Task:
Pictures in the data should be dropped; transcribe exactly the lines from the one that has "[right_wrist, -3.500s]" through the one that has "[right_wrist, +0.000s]".

Dataset extract:
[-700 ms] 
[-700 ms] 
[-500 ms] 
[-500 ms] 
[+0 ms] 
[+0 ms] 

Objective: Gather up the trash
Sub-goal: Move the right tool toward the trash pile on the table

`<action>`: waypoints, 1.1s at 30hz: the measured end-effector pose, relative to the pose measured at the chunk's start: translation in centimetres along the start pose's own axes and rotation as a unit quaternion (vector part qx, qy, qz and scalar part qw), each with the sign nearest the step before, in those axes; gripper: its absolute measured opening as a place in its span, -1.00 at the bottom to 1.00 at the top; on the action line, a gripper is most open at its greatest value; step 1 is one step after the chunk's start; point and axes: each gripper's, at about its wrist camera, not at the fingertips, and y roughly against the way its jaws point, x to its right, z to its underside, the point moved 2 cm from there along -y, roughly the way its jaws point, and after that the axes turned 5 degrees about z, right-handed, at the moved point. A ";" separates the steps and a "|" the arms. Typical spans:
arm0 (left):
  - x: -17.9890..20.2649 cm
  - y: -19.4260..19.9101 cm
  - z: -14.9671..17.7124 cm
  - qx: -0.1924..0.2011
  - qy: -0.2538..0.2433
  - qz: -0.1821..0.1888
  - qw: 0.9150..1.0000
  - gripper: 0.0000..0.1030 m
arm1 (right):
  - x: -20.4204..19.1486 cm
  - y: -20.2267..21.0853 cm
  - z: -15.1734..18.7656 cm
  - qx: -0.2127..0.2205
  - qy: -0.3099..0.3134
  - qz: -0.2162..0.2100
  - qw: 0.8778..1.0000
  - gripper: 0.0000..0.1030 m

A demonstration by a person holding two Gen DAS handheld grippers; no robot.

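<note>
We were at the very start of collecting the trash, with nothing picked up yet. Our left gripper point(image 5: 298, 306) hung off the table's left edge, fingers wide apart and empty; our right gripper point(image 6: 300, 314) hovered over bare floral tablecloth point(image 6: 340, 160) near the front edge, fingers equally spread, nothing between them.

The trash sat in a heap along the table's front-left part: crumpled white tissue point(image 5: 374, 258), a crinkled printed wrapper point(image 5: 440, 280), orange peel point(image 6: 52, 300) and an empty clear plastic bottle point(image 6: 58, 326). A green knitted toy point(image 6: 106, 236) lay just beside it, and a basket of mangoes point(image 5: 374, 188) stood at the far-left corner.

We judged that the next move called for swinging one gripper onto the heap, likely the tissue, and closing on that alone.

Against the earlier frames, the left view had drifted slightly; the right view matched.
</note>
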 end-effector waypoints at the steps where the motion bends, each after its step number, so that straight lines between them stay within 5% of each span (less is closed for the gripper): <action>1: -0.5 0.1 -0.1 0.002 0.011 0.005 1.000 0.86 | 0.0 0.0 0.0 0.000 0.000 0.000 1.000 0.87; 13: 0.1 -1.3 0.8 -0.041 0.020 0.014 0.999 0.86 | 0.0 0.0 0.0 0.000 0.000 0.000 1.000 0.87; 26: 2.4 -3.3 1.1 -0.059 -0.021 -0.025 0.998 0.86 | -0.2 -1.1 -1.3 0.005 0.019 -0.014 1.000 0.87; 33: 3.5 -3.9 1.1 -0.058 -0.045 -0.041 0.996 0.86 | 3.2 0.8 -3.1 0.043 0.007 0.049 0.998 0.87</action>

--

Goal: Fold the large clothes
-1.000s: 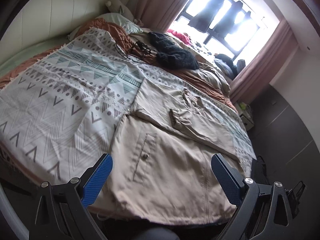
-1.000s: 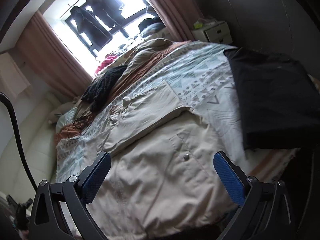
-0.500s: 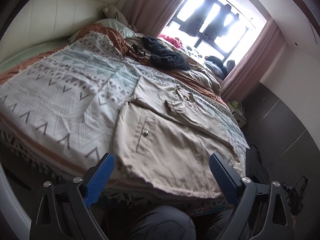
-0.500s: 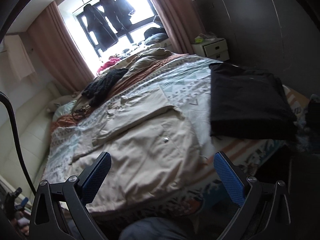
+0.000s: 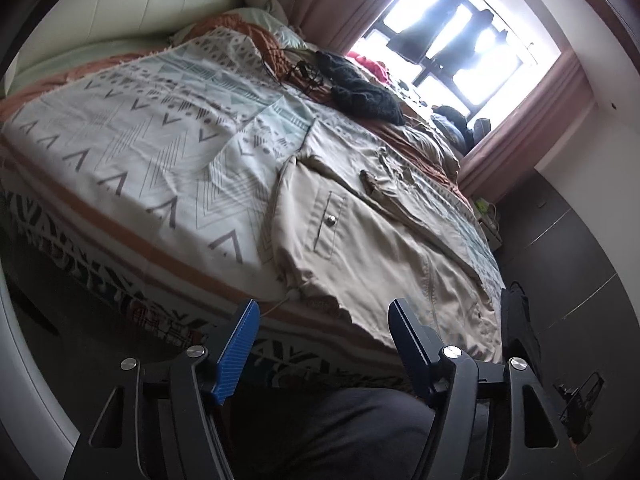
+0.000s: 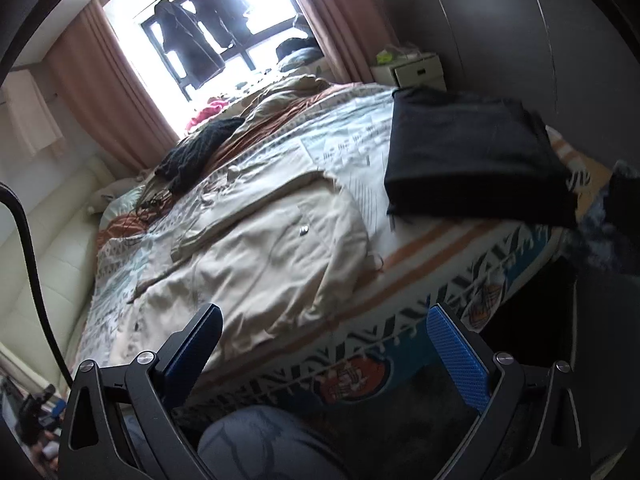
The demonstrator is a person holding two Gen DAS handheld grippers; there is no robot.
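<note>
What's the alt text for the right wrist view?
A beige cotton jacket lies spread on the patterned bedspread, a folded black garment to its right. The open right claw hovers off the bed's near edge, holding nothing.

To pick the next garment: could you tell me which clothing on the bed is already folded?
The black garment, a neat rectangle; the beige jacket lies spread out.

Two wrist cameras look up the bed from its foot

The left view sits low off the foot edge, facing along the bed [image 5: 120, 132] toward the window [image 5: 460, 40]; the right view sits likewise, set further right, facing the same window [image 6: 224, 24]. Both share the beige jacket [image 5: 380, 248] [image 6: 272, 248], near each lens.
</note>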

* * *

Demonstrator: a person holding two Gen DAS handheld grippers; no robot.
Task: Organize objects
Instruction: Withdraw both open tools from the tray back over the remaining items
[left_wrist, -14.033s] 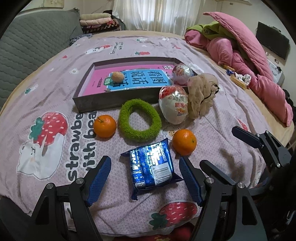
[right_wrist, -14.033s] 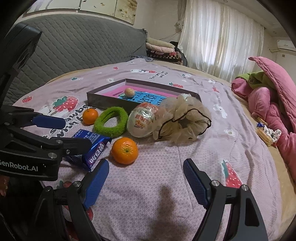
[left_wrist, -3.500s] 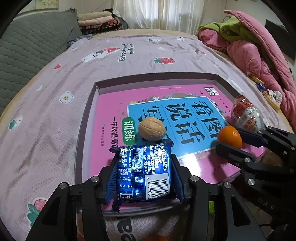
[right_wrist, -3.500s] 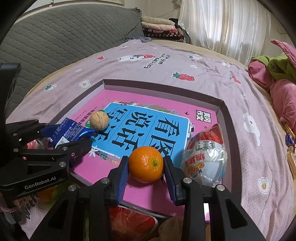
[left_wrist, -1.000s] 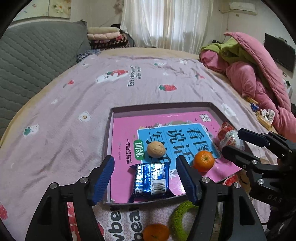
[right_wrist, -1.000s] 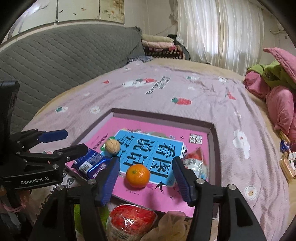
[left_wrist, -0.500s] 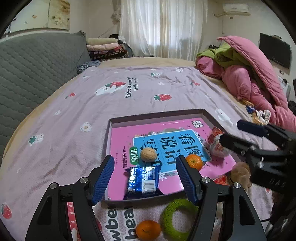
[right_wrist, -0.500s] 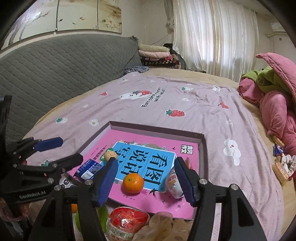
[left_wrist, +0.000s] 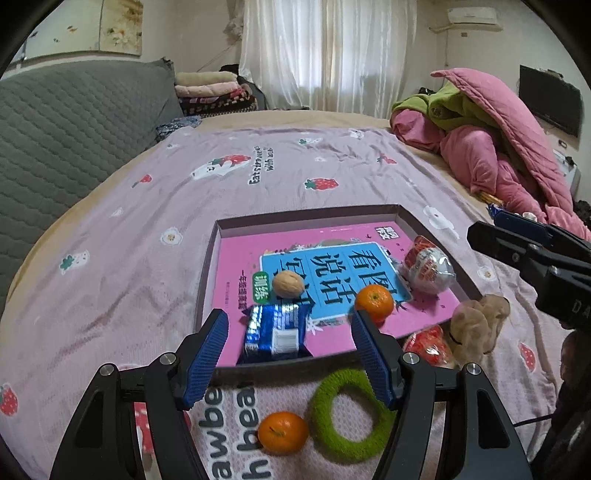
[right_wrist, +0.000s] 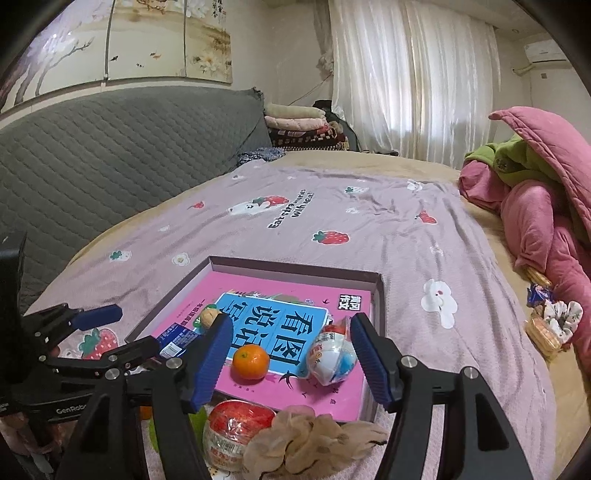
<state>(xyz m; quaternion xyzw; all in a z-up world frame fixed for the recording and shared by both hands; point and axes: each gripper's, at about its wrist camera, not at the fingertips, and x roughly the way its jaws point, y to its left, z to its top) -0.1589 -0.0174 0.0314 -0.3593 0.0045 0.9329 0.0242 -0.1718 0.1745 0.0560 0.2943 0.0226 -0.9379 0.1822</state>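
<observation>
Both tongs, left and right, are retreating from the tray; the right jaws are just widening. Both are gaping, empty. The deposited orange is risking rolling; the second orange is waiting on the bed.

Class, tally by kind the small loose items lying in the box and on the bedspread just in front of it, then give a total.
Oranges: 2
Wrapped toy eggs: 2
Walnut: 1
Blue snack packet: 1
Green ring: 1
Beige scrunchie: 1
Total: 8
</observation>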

Task solution:
[right_wrist, -3.500s] 
[left_wrist, -1.000s] 
[right_wrist, -1.000s] 
[left_wrist, -0.500s] 
[right_wrist, -0.500s] 
[left_wrist, +0.000s] 
[right_wrist, +0.000s] 

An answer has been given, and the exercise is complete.